→ **Task description**
Repeat the data exactly, please.

→ **Source records**

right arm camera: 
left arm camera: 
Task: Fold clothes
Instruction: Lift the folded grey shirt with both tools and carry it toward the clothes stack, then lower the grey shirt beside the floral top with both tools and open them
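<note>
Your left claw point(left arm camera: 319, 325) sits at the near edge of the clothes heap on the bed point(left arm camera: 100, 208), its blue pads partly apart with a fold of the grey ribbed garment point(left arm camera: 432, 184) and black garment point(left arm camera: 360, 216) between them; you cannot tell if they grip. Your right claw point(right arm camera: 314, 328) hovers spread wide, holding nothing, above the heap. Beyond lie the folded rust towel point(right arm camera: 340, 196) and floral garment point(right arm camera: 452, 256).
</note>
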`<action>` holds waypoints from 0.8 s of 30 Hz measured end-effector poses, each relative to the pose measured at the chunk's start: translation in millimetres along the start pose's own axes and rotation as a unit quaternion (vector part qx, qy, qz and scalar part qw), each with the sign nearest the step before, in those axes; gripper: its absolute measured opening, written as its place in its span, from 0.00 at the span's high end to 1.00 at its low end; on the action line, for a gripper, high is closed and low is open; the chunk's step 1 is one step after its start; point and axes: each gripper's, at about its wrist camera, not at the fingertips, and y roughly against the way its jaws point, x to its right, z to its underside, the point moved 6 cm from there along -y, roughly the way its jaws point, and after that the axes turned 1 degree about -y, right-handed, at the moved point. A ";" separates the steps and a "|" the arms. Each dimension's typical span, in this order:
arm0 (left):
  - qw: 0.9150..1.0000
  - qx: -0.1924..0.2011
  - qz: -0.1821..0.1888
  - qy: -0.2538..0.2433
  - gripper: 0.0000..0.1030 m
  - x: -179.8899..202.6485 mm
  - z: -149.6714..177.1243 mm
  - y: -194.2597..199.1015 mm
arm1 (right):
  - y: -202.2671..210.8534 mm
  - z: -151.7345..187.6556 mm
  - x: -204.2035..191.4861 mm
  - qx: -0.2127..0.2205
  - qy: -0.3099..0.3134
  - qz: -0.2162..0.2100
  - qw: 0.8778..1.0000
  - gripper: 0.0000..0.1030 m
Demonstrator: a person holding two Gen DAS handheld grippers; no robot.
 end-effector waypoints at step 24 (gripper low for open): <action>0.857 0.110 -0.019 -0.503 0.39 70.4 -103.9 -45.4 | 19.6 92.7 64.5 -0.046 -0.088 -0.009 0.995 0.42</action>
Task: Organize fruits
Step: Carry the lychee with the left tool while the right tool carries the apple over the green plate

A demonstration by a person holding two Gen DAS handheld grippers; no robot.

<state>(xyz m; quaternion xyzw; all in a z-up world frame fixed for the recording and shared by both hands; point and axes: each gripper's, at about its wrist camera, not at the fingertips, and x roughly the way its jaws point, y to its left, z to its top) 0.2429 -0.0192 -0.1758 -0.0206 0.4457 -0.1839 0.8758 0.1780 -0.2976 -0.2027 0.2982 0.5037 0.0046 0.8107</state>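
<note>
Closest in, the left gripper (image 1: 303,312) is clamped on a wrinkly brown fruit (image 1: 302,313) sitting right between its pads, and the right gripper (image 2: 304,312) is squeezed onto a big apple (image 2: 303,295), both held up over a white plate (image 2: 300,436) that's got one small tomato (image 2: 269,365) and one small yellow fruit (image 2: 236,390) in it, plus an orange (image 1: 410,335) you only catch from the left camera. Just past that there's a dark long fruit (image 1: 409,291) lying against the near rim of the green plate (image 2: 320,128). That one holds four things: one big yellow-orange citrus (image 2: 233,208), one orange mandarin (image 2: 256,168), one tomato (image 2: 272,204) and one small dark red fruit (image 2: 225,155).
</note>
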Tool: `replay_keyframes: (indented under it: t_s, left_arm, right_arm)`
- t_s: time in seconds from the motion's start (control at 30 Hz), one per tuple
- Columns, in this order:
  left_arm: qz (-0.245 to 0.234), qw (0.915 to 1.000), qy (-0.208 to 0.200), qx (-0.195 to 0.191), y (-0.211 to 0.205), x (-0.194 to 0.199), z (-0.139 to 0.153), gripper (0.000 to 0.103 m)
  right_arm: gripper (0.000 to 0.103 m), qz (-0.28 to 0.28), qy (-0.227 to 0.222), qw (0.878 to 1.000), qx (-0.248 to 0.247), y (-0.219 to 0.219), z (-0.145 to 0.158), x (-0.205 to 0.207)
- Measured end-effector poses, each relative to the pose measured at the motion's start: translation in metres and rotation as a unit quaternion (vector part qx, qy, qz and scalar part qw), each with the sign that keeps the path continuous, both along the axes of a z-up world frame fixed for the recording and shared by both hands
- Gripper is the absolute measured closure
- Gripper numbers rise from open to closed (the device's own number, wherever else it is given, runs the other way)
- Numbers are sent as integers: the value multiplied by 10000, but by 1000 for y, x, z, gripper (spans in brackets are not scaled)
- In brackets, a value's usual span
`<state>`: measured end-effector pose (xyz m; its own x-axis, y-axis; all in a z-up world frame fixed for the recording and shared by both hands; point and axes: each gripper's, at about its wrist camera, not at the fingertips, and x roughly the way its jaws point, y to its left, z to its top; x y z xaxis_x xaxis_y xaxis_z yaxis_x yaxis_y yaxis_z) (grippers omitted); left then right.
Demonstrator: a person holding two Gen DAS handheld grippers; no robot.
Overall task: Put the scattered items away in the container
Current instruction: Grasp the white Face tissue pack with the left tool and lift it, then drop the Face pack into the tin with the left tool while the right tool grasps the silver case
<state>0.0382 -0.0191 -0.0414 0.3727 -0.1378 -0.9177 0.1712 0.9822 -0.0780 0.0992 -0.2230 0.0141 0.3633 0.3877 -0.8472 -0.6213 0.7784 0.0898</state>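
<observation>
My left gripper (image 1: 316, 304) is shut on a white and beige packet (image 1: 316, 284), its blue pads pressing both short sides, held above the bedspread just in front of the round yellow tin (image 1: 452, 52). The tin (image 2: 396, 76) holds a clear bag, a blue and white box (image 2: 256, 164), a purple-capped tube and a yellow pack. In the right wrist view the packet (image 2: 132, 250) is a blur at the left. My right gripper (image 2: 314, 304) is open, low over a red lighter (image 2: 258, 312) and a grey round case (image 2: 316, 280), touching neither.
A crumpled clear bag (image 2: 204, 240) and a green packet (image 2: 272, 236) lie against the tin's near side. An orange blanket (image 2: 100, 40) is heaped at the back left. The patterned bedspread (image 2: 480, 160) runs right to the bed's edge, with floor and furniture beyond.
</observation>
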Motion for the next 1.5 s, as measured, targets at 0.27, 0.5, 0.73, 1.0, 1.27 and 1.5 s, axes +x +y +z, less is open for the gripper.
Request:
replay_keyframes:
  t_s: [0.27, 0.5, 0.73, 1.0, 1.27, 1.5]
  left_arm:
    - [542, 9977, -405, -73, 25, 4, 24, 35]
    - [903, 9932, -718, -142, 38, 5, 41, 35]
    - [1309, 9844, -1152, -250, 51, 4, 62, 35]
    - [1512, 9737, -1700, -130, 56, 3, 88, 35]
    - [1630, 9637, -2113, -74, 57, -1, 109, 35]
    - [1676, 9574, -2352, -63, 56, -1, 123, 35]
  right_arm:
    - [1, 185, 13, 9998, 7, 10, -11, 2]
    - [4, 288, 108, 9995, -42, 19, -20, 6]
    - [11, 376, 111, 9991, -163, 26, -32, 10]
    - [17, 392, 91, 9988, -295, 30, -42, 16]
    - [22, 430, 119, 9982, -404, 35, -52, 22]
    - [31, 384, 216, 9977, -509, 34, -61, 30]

→ **Response for this exercise**
right arm camera: 
left arm camera: 
Task: Fold clothes
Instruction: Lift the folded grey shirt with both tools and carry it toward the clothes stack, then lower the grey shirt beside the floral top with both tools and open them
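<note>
Your left claw point(left arm camera: 319, 325) sits at the near edge of the clothes heap on the bed point(left arm camera: 100, 208), its blue pads partly apart with a fold of the grey ribbed garment point(left arm camera: 432, 184) and black garment point(left arm camera: 360, 216) between them; you cannot tell if they grip. Your right claw point(right arm camera: 314, 328) hovers spread wide, holding nothing, above the heap. Beyond lie the folded rust towel point(right arm camera: 340, 196) and floral garment point(right arm camera: 452, 256).
</note>
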`<action>` holds waypoints from 0.8 s of 30 Hz measured end-effector poses, each relative to the pose measured at the chunk's start: translation in millimetres along the start pose's own axes and rotation as a unit quaternion (vector part qx, qy, qz and scalar part qw), each with the sign nearest the step before, in those axes; gripper: its absolute measured opening, written as its place in its span, from 0.00 at the span's high end to 1.00 at its low end; on the action line, for a gripper, high is closed and low is open; the chunk's step 1 is one step after its start; point and axes: each gripper's, at about its wrist camera, not at the fingertips, and y roughly against the way its jaws point, x to its right, z to its underside, the point moved 6 cm from there along -y, roughly the way its jaws point, and after that the axes turned 1 degree about -y, right-handed, at the moved point. A ";" separates the steps and a "|" the arms. Each dimension's typical span, in this order:
arm0 (left):
  - qw: 0.9150..1.0000
  - qx: -0.1924..0.2011
  - qz: -0.1821..0.1888
  - qy: -0.2538..0.2433
  - gripper: 0.0000..0.1030 m
  - x: -179.8899..202.6485 mm
  - z: -149.6714..177.1243 mm
  - y: -194.2597..199.1015 mm
arm1 (right):
  - y: -202.2671..210.8534 mm
  - z: -151.7345..187.6556 mm
  - x: -204.2035..191.4861 mm
  - qx: -0.2127..0.2205
  - qy: -0.3099..0.3134
  - qz: -0.2162..0.2100
  - qw: 0.8778..1.0000
  - gripper: 0.0000..0.1030 m
Demonstrator: a person holding two Gen DAS handheld grippers; no robot.
 end-effector waypoints at step 24 (gripper low for open): <action>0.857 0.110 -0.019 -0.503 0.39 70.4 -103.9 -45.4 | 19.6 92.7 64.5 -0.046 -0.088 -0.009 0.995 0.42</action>
Task: Organize fruits
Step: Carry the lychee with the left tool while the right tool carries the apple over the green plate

A demonstration by a person holding two Gen DAS handheld grippers; no robot.

<state>(xyz m; quaternion xyzw; all in a z-up world frame fixed for the recording and shared by both hands; point and axes: each gripper's, at about its wrist camera, not at the fingertips, and x roughly the way its jaws point, y to its left, z to its top) 0.2429 -0.0192 -0.1758 -0.0206 0.4457 -0.1839 0.8758 0.1780 -0.2976 -0.2027 0.2982 0.5037 0.0046 0.8107</state>
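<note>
Closest in, the left gripper (image 1: 303,312) is clamped on a wrinkly brown fruit (image 1: 302,313) sitting right between its pads, and the right gripper (image 2: 304,312) is squeezed onto a big apple (image 2: 303,295), both held up over a white plate (image 2: 300,436) that's got one small tomato (image 2: 269,365) and one small yellow fruit (image 2: 236,390) in it, plus an orange (image 1: 410,335) you only catch from the left camera. Just past that there's a dark long fruit (image 1: 409,291) lying against the near rim of the green plate (image 2: 320,128). That one holds four things: one big yellow-orange citrus (image 2: 233,208), one orange mandarin (image 2: 256,168), one tomato (image 2: 272,204) and one small dark red fruit (image 2: 225,155).
</note>
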Tool: `replay_keyframes: (indented under it: t_s, left_arm, right_arm)`
- t_s: time in seconds from the motion's start (control at 30 Hz), one per tuple
- Columns, in this order:
  left_arm: qz (-0.245 to 0.234), qw (0.915 to 1.000), qy (-0.208 to 0.200), qx (-0.195 to 0.191), y (-0.211 to 0.205), x (-0.194 to 0.199), z (-0.139 to 0.153), gripper (0.000 to 0.103 m)
  right_arm: gripper (0.000 to 0.103 m), qz (-0.28 to 0.28), qy (-0.227 to 0.222), qw (0.878 to 1.000), qx (-0.248 to 0.247), y (-0.219 to 0.219), z (-0.145 to 0.158), x (-0.205 to 0.207)
- Measured end-effector poses, each relative to the pose measured at the motion's start: translation in metres and rotation as a unit quaternion (vector part qx, qy, qz and scalar part qw), each with the sign that keeps the path continuous, both along the axes of a z-up world frame fixed for the recording and shared by both hands
- Gripper is the absolute measured closure
- Gripper numbers rise from open to closed (the device's own number, wherever else it is given, runs the other way)
- Numbers are sent as integers: the value multiplied by 10000, but by 1000 for y, x, z, gripper (spans in brackets are not scaled)
- In brackets, a value's usual span
`<state>`: measured end-effector pose (xyz m; its own x-axis, y-axis; all in a z-up world frame fixed for the recording and shared by both hands; point and axes: each gripper's, at about its wrist camera, not at the fingertips, and x roughly the way its jaws point, y to its left, z to its top; x y z xaxis_x xaxis_y xaxis_z yaxis_x yaxis_y yaxis_z) (grippers omitted); left then right.
Demonstrator: a person holding two Gen DAS handheld grippers; no robot.
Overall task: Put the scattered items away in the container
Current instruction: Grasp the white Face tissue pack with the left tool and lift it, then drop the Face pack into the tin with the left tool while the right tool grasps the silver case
<state>0.0382 -0.0191 -0.0414 0.3727 -0.1378 -0.9177 0.1712 0.9822 -0.0780 0.0992 -0.2230 0.0141 0.3633 0.3877 -0.8472 -0.6213 0.7784 0.0898</state>
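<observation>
My left gripper (image 1: 316, 304) is shut on a white and beige packet (image 1: 316, 284), its blue pads pressing both short sides, held above the bedspread just in front of the round yellow tin (image 1: 452, 52). The tin (image 2: 396, 76) holds a clear bag, a blue and white box (image 2: 256, 164), a purple-capped tube and a yellow pack. In the right wrist view the packet (image 2: 132, 250) is a blur at the left. My right gripper (image 2: 314, 304) is open, low over a red lighter (image 2: 258, 312) and a grey round case (image 2: 316, 280), touching neither.
A crumpled clear bag (image 2: 204, 240) and a green packet (image 2: 272, 236) lie against the tin's near side. An orange blanket (image 2: 100, 40) is heaped at the back left. The patterned bedspread (image 2: 480, 160) runs right to the bed's edge, with floor and furniture beyond.
</observation>
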Motion for the next 1.5 s, as measured, targets at 0.27, 0.5, 0.73, 1.0, 1.27 and 1.5 s, axes +x +y +z, less is open for the gripper.
Request:
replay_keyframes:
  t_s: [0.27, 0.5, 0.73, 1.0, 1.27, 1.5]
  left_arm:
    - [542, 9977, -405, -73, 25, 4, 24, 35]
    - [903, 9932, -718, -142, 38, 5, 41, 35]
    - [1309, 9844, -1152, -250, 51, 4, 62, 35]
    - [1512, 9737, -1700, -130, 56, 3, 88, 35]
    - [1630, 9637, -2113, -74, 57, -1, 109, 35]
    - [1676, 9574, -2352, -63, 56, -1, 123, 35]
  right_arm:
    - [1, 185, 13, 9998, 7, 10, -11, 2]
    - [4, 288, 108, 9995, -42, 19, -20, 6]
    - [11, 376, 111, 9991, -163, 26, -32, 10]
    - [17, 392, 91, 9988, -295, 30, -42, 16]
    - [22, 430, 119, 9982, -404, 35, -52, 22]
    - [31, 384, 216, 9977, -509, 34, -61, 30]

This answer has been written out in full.